Et puis, dernière catégorie d'aide, à hauteur de 100 millions d'euros, qui là est une avance sur trésorerie. Elle est destinée aux établissements français à l'étranger. Mais là, nous sommes un peu plus inquiets, car nous ne savons pas encore comment l'argent va être distribué."    

Les Français à l'étranger se plaignent de ne pas pouvoir contacter les ambassades… 

"C'est un vrai sujet. Pourquoi ce problème ? D'une part, nos ambassades sont en plan de continuité d'activité, donc elles travaillent avec des effectifs réduits du fait des contraintes sanitaires dans les pays où elles sont implantées. Le télétravail n'est pas toujours possible. Donc il y a un fonctionnement au ralenti. S'ajoutent à cela un accroissement des demandes, que je viens d'évoquer. Nos consulats sont submergés. Au Maroc, par exemple, nos consulats sont épuisés, ils n'arrivent pas à répondre aux demandes. En revanche, la réponse par e-mail reste possible."

Il faut vraiment inciter les gens à contacter nos ambassades par e-mail. Normalement, ils auront une réponse.

Quel est l'enjeu d'un retour – ou pas – des Français de l'étranger ? 

"C'est capital, c'est ce que j'appelle l'effet papillon. Ce qui est en jeu, c'est la force du réseau d'influence que nous avons mis des années et des années à construire. Tous les Français, qu'ils soient fleuristes, professeurs, hôteliers ou encore entrepreneurs, sont des maillons de notre rayonnement. Il est donc important de les aider si on ne veut pas voir s'écrouler notre réseau d'influence. Aujourd'hui, c'est une réelle menace.  

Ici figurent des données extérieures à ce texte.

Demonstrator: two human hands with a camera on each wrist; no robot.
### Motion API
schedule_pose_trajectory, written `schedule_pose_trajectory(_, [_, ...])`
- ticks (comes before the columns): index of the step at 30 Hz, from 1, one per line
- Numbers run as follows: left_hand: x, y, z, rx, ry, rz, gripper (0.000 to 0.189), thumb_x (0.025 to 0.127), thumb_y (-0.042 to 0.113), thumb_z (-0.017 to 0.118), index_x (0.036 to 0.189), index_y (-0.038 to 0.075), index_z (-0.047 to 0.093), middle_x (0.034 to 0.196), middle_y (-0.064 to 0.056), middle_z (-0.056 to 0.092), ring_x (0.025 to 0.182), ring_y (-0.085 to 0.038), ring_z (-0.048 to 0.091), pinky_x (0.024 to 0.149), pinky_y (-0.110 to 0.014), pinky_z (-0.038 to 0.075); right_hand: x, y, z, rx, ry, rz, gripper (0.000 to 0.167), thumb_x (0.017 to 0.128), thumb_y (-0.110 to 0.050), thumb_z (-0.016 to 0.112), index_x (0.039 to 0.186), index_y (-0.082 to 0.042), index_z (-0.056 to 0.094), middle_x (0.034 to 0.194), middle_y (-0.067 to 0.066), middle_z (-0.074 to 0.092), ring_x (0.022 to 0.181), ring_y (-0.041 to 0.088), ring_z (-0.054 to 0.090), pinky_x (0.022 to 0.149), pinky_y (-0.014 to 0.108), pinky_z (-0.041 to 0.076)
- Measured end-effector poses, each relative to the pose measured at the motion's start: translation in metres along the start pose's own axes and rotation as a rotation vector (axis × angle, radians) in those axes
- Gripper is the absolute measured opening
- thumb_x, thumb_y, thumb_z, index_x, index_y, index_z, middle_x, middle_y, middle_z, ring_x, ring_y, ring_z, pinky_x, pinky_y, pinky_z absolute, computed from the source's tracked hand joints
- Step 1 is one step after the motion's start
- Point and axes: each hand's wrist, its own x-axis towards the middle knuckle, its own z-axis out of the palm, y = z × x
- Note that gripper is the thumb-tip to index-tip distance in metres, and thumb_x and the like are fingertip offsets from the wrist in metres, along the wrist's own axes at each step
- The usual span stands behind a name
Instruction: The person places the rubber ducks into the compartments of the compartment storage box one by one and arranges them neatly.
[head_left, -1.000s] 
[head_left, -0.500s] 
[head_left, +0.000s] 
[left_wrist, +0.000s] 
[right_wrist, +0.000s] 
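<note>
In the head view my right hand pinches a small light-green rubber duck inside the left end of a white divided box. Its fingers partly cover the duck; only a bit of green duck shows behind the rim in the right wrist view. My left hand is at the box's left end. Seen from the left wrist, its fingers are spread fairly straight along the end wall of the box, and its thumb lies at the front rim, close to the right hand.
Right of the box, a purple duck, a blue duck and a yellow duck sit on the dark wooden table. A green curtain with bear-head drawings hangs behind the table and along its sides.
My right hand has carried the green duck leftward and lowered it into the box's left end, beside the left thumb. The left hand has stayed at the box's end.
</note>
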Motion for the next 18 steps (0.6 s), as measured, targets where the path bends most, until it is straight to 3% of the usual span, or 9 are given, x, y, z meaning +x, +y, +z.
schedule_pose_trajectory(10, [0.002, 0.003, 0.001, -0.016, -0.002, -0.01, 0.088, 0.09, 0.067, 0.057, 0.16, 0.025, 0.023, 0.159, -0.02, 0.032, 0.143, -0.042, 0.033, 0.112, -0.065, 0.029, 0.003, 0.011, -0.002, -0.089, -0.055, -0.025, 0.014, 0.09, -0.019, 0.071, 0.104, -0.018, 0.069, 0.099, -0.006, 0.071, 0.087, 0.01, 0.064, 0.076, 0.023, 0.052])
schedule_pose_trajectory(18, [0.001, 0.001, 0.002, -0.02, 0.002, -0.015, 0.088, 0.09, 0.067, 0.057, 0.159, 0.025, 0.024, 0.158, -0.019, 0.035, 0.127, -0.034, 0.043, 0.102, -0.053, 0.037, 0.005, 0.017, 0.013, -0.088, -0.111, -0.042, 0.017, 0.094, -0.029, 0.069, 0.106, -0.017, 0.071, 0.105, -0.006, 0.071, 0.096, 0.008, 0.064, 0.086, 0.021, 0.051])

Malgré toutes les aides déjà en place, on doit reconnaître qu'il en manque une, fondamentale : celle qui est destinée à soutenir l'économie des Français de l'étranger. 

Ce n'est pas facile à qualifier, mais je vais vous donner un exemple. Le secteur du tourisme en France est sinistré. Nos agences de voyages organisent des séjours dans le monde et leurs points de chute ou leurs services à l'étranger – l'hôtel, le restaurant, le loueur de vélos… – sont souvent le fait de petites entreprises tenues par des Français. Si ces entreprises gérées par nos compatriotes partout dans le monde s'écroulent, alors nos agences de voyages en France n'auront plus de correspondants et risquent elles aussi de s'écrouler.

C'est un effet domino. Si on n'aide pas toutes ces personnes, ce sont des emplois dans le monde et en France qui vont disparaître. Il faut que l'État aide à passer ce cap. C'est capital et ce sont des milliers d'emplois qui sont en jeu."